Para iluminar un dormitorio, es conveniente que haya diferentes zonas de iluminación, con diversos tonos de luces. Es importante saber que tanto los materiales como los colores de sus pisos, paredes, muebles y cortinas, son elementos que inciden en la reflexión de la luz. Por ejemplo, las luces halógenas o incandescentes son de gran ayuda para resaltar los colores cálidos.
La habitación, debe contar siempre con una luz general para iluminar todo el lugar, siendo ideales para ello los tubos fluorescentes o lámparas. En este caso, se puede optar por colocar uno o dos apliques con iluminación abierta, aunque esta cantidad puede variar de acuerdo a sus preferencias.
Sin embargo, hay otros tipos de iluminación que pueden usarse para, por ejemplo, la creación de un ambiente relajante o para la realización de tareas, tales como leer, sin causarle molestias a los compañeros de habitación. Una buena solución es decidirse por colocar luces sectorizadas a ambos lados de la cama, preferentemente incandescentes, ya sean empotradas en el muro o lámparas de mesa, las cuales se pueden regular a través de una perilla.
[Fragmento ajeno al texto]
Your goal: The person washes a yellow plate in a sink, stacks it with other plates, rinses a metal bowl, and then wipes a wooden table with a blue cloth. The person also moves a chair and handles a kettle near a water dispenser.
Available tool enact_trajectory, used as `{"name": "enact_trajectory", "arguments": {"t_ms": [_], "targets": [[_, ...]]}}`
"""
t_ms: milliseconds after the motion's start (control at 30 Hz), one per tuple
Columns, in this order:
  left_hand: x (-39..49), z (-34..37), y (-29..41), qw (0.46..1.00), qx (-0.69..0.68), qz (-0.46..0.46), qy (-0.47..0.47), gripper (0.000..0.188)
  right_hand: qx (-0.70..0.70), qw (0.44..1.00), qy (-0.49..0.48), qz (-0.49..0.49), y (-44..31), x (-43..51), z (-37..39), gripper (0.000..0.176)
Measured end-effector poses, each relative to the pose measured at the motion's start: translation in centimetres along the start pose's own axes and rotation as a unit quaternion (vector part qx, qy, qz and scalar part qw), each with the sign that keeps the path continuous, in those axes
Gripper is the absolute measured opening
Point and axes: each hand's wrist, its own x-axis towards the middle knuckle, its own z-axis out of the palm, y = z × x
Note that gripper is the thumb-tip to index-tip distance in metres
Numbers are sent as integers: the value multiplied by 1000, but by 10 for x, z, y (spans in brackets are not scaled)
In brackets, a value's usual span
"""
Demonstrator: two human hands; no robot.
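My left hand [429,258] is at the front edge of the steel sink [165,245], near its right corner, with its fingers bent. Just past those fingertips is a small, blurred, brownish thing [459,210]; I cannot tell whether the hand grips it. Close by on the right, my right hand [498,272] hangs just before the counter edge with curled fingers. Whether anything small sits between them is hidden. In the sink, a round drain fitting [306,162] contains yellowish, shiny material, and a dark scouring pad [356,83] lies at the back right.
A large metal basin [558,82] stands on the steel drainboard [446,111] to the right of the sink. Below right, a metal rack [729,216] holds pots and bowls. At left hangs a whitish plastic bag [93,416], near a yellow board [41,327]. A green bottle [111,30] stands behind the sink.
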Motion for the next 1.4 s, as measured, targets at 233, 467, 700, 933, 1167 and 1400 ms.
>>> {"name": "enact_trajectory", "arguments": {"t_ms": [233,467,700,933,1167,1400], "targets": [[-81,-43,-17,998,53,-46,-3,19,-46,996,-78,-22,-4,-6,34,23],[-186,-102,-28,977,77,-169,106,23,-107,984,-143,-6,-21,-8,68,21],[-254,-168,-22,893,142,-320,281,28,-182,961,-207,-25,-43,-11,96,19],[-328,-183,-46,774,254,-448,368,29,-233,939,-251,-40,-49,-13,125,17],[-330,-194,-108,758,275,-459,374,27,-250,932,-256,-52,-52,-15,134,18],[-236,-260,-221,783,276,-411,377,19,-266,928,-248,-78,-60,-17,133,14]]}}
En la iluminación de cualquier dormitorio no hay que pasar por alto los guardarropas o armarios, en donde se aconseja la colocación de reglas para estantes de leds, ya sea en la parte superior o en los laterales de los mismos, para obtener una iluminación pareja, sin sombras, y visualizar por igual todo el espacio. Si el armario posee espejo, lo mejor es que la luz se dirija hacia él para, de ese modo, lograr un efecto mayor.